* _EXERCISE DETAILS_
Retype the listing exactly; omit pictures.

[[ STORED DATA open ]]

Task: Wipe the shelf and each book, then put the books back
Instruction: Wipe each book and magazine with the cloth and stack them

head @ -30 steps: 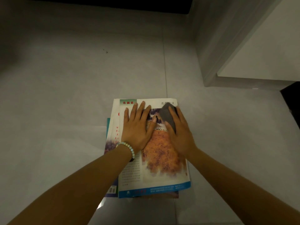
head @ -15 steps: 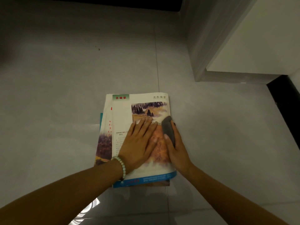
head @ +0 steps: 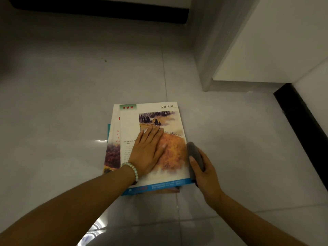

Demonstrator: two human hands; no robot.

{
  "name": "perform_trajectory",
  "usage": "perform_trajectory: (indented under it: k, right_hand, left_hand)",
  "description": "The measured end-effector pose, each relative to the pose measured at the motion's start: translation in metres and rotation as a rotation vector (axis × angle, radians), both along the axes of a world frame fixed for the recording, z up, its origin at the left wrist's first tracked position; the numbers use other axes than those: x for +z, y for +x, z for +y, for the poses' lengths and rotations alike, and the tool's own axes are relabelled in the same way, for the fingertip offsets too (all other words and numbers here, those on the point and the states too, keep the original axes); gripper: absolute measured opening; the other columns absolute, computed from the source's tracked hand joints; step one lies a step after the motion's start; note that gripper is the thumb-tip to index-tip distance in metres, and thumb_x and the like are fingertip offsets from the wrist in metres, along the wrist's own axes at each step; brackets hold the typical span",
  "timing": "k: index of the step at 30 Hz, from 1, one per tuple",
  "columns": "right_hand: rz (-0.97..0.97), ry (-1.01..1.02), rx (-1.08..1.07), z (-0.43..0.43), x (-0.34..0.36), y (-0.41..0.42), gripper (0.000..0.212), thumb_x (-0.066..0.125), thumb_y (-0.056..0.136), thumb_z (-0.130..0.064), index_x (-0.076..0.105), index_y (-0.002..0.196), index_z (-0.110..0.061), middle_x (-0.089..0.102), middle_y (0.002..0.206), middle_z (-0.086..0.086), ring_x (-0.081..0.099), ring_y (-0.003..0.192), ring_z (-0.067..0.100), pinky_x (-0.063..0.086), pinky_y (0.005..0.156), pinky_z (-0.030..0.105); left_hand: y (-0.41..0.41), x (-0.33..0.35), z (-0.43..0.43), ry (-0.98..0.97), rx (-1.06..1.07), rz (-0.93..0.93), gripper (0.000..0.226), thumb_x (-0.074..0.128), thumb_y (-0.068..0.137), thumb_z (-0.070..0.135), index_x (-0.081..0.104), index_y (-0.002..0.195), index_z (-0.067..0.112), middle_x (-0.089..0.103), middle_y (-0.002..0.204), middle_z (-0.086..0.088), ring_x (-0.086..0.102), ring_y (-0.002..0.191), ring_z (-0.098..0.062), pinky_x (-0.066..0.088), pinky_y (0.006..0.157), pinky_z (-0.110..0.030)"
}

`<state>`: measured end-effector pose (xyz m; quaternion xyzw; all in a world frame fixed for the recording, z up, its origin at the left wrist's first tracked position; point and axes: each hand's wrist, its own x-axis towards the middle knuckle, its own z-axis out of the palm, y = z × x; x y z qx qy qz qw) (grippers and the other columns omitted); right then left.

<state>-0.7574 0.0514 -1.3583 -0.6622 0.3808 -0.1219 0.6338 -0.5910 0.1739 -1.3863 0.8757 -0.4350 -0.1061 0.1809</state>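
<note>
Now | top book point(head: 129, 125): white, orange landscape | left hand point(head: 147, 151) flat on it | right hand point(head: 205, 176) grips grey cloth point(head: 194, 155)

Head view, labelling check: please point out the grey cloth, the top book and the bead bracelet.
grey cloth point(head: 194, 153): head view, its bare upper half.
top book point(head: 158, 118): head view, the landscape picture on its cover.
bead bracelet point(head: 133, 168): head view, beads over the wrist's top.

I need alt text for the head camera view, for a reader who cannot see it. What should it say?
A person's left hand presses flat on the top book of a small stack on a grey tiled floor, while the right hand grips a grey cloth at the book's right edge.
</note>
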Motion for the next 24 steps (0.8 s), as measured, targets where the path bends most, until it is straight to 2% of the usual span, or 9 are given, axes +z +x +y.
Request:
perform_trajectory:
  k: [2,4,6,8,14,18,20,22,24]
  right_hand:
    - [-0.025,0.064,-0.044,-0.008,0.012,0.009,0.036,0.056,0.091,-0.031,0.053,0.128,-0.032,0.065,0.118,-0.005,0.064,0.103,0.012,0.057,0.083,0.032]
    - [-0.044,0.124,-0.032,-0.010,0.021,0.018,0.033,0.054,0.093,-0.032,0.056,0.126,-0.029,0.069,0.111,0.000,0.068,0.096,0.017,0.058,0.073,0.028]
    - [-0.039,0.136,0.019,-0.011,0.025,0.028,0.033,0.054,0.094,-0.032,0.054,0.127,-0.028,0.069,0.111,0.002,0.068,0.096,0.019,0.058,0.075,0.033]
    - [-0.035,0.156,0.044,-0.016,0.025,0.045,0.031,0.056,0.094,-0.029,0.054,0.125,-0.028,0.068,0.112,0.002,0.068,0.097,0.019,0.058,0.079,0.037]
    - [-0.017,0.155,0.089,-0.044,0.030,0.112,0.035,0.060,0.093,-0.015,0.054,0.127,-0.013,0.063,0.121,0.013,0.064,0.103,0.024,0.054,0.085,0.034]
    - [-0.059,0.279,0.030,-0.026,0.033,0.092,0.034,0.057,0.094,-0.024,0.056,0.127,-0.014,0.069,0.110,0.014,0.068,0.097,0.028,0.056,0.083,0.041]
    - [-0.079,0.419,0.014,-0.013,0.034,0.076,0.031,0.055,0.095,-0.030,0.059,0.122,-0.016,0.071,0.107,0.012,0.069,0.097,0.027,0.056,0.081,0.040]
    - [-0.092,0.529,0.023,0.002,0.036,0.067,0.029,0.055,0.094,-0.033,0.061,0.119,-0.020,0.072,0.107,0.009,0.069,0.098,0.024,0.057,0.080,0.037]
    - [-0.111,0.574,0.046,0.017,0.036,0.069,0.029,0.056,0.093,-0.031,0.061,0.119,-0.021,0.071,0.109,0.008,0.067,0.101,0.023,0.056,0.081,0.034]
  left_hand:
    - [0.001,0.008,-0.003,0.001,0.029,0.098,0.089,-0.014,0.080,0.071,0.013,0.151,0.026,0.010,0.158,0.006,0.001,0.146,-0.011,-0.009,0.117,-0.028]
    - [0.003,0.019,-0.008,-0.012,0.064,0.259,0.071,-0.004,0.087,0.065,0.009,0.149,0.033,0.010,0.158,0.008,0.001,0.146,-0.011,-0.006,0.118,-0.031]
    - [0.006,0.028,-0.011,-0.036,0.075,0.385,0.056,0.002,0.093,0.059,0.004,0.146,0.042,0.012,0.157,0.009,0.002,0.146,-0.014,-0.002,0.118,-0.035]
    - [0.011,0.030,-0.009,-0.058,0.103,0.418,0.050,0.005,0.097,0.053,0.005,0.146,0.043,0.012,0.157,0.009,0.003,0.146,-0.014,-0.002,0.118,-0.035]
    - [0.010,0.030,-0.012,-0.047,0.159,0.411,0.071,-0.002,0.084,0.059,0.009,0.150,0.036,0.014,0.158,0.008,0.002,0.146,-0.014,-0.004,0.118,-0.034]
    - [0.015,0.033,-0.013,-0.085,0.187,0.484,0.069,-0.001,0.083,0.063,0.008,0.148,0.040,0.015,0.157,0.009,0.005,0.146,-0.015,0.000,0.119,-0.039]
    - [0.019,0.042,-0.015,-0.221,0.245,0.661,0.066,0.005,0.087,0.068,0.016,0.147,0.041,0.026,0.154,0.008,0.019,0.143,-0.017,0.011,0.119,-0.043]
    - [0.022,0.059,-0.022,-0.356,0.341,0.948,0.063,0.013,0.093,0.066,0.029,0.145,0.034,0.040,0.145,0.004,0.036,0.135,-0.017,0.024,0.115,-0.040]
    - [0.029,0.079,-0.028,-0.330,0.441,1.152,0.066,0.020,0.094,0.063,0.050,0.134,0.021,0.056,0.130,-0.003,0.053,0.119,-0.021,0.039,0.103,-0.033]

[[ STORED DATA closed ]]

* _SOLVED PROBLEM_
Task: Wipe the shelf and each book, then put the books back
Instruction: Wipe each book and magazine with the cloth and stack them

head @ -30 steps: 
head @ -15 steps: 
head @ +0 steps: 

Demonstrator: two human hands; no robot.

{
  "name": "perform_trajectory",
  "usage": "perform_trajectory: (indented under it: k, right_hand, left_hand)",
  "description": "The measured end-effector pose, each relative to the pose measured at the motion's start: translation in metres and rotation as a rotation vector (axis × angle, radians), both along the axes of a world frame fixed for the recording, z up, its origin at the left wrist's first tracked position; the numbers use other axes than those: x for +z, y for +x, z for +y, for the poses' lengths and rotations alike, and the tool's own axes are relabelled in the same way, for the fingertip offsets too (all other words and numbers here, those on the point and the states too, keep the original axes); gripper: absolute measured opening; the other columns absolute, computed from the source's tracked hand joints; step one lies a step after the motion's start; note that gripper is the thumb-tip to index-tip distance in metres, and thumb_x and the like are fingertip offsets from the wrist in metres, along the wrist's own axes at each step; brackets hold the typical span",
  "timing": "k: index of the step at 30 Hz, from 1, one per tuple",
  "columns": "right_hand: rz (-0.97..0.97), ry (-1.01..1.02), rx (-1.08..1.07), z (-0.43..0.43), x (-0.34..0.36), y (-0.41..0.42), gripper (0.000..0.212), thumb_x (-0.066..0.125), thumb_y (-0.056..0.136), thumb_z (-0.130..0.064), index_x (-0.076..0.105), index_y (-0.002..0.196), index_z (-0.110..0.061), middle_x (-0.089..0.102), middle_y (0.002..0.206), middle_z (-0.086..0.086), ring_x (-0.081..0.099), ring_y (-0.003..0.192), ring_z (-0.067..0.100), pinky_x (-0.063..0.086), pinky_y (0.005..0.156), pinky_z (-0.030..0.105); left_hand: y (-0.41..0.41), x (-0.33..0.35), z (-0.43..0.43), ry (-0.98..0.97), rx (-1.06..1.07), rz (-0.93..0.93), gripper (0.000..0.226), thumb_x (-0.074..0.128), thumb_y (-0.068..0.137), thumb_z (-0.070..0.135), index_x (-0.081..0.104), index_y (-0.002..0.195), index_z (-0.067..0.112), middle_x (-0.089..0.103), middle_y (-0.002..0.204), middle_z (-0.086..0.088), ring_x (-0.086..0.102), ring_y (-0.002..0.191), ring_z (-0.098..0.062), pinky_x (-0.066..0.088), pinky_y (0.006..0.157), pinky_z (-0.110..0.030)"
}

`<state>`: measured end-effector pose (xyz m; quaternion xyzw; all in a world frame fixed for the recording, z up, its origin at the left wrist's first tracked position; point and axes: each hand's wrist, its own x-axis towards the middle knuckle, its own z-axis out of the palm, y = z × x; x y z qx qy qz qw) (grippers and the other columns omitted); right then left.

<state>-0.7574 0.0514 -1.3583 -0.6622 0.3808 -0.1219 0.6338 -0.5910 0.1739 -1.3863 0.8757 -0.4350 -0.1061 0.1809</state>
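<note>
Now | top book point(head: 129, 125): white, orange landscape | left hand point(head: 147, 151) flat on it | right hand point(head: 205, 176) grips grey cloth point(head: 194, 155)

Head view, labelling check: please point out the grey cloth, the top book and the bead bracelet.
grey cloth point(head: 194, 153): head view, its bare upper half.
top book point(head: 158, 118): head view, the landscape picture on its cover.
bead bracelet point(head: 133, 168): head view, beads over the wrist's top.

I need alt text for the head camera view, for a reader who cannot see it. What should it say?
A person's left hand presses flat on the top book of a small stack on a grey tiled floor, while the right hand grips a grey cloth at the book's right edge.
</note>
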Motion for the next 24 steps (0.8 s), as measured, targets where the path bends most, until it is straight to 2% of the usual span, or 9 are given, axes +z +x +y.
Request:
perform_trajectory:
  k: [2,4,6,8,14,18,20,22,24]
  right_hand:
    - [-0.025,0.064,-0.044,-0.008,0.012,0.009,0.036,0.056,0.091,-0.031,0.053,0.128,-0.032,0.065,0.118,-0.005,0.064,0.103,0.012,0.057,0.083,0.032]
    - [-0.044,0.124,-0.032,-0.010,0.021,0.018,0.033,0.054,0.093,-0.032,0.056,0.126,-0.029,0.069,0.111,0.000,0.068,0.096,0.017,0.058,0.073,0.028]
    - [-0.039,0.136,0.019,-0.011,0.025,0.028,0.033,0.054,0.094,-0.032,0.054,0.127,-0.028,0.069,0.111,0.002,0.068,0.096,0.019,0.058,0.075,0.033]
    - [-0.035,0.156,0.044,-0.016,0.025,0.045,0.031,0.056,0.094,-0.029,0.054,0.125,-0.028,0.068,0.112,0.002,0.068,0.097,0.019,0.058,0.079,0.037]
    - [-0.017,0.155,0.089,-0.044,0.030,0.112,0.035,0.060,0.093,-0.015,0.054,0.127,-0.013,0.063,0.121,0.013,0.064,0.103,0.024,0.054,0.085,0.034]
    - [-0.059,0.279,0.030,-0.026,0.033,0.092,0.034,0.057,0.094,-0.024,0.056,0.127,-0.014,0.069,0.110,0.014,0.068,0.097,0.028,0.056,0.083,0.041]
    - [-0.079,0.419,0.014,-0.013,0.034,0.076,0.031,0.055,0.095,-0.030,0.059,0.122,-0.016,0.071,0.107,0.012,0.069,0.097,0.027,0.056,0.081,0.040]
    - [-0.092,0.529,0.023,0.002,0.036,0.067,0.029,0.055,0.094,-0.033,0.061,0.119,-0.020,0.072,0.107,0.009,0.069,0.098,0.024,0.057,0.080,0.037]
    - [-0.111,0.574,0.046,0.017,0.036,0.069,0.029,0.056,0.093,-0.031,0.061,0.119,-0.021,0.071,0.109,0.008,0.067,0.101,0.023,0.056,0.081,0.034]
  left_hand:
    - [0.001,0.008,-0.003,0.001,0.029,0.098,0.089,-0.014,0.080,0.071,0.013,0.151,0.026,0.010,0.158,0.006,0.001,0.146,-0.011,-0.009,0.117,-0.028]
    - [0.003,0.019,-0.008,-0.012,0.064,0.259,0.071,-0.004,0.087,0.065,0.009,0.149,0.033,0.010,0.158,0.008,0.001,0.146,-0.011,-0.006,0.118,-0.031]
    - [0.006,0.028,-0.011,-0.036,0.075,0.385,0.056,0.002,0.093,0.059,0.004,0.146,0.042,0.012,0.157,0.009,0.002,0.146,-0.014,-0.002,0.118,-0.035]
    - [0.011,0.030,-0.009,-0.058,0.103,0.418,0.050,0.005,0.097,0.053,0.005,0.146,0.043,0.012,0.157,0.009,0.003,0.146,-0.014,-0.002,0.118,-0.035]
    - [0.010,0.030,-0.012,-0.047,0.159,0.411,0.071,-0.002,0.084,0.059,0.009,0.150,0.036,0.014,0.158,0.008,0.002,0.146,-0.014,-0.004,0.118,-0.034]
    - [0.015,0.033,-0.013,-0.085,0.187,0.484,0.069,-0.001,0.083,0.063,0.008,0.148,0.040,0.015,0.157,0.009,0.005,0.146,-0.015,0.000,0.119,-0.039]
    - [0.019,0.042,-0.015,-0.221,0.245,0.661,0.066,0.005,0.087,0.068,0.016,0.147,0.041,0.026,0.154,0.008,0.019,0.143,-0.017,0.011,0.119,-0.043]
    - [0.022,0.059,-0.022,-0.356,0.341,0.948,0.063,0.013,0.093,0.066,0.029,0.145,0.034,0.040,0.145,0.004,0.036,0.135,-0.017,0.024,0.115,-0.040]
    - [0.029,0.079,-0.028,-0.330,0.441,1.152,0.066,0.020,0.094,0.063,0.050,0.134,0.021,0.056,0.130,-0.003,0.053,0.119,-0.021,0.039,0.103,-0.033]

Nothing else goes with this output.